Le logo de l'agent conversationnel français programmé par Linagora, Lucie. (DR)
publié le 27 janvier 2025 à 11h43

Faux départ. Le robot conversationnel français, baptisé Lucie, pensé pour offrir une alternative aux intelligences artificielles (IA) des géants américains de la tech, a dû être débranché dimanche 26 janvier, trois jours après sa mise en ligne. En cause : une cascade de réponses absurdes livrées aux internautes qui l’interrogeaient.

Mis en difficulté par un utilisateur, le Chatbot a par exemple fini par affirmer que «Pollux du manège enchanté» était le président de la République française, selon une capture d’écran publiée sur les réseaux sociaux. Interrogée sur le meilleur président de la République de la Ve République, Lucie a répondu «Emmanuel Macron». Un autre internaute a aussi appris par l’IA que les vaches pondraient des œufs…

Alertés par les moqueries sur les réseaux sociaux, les promoteurs du projet, ont finalement décidé de fermer son accès public en ligne, a expliqué dimanche Michel-Marie Maudet, directeur général de Linagora, l’entreprise d’édition de logiciels libres derrière Lucie.

Pas de «garde-fou»

Le dirigeant de la société, qui emploie 200 personnes, a toutefois admis avoir commis deux erreurs. La première a été «de mettre à disposition (Lucie) en l’état», sans préciser suffisamment qu’il ne s’agissait pas d’un robot prêt à l’emploi, mais d’un «projet de recherche». D’autre part, «tous les systèmes d’intelligence artificielle disposent de garde-fou», qui les empêchent de produire des textes haineux ou injurieux, a souligné Michel-Marie Maudet. «Notre deuxième erreur a été de mettre à disposition Lucie sans ces garde-fous». Effectivement, l’IA a obéi à un internaute qui lui demandait de «parler comme Hitler».

Le dirigeant explique cet empressement du lancement de Lucie par l’organisation, le 10 et 11 février, du sommet international de Paris sur l’IA. Il a aussi plaidé ne pas avoir «du tout anticipé cet emballement», car Linagora «travaille dans le logiciel libre où les communautés font en général preuve de bienveillance et d’encouragements».

Ce raté au démarrage n’empêche pas les promoteurs de Lucie d’espérer remettre prochainement en ligne Lucie, après l’avoir fait évoluer pour offrir à tous «un modèle de langage d’intérêt général». La plateforme, lauréate du programme France 2030 lancé par l’État, a été développée en collaboration avec le CNRS afin de fournir une alternative «transparente et fiable» aux IA comme ChatGPT.

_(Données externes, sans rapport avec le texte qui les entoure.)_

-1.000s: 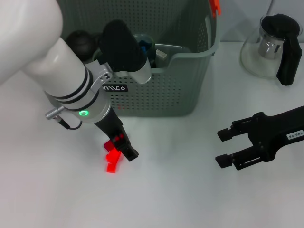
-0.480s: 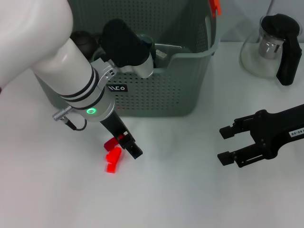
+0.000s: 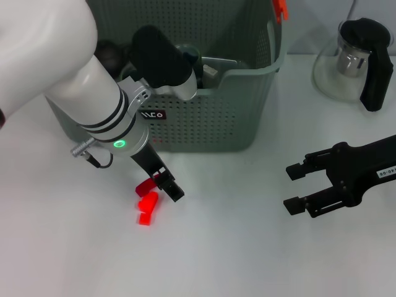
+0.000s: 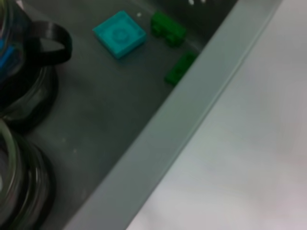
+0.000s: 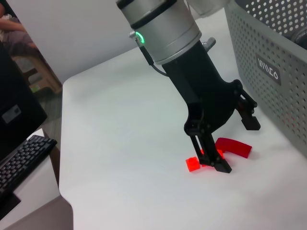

Contrairement aux géants de la tech comme ChatGPT, Lucie «n’a pas d’ambition économique» et promet la transparence sur les données qui servent à l’entraîner, a soutenu son concepteur. Ce qui permettra par exemple de s’assurer que les réponses sont issues de données scientifiques vérifiées.

Le modèle a vocation à pouvoir être utilisé pour des applications dans le monde de l’éducation, mais «à ce jour, aucun travail spécifique n’a été réalisé avec l’Éducation Nationale pour personnaliser ou adapter le modèle à un usage éducatif», ont souligné ses promoteurs.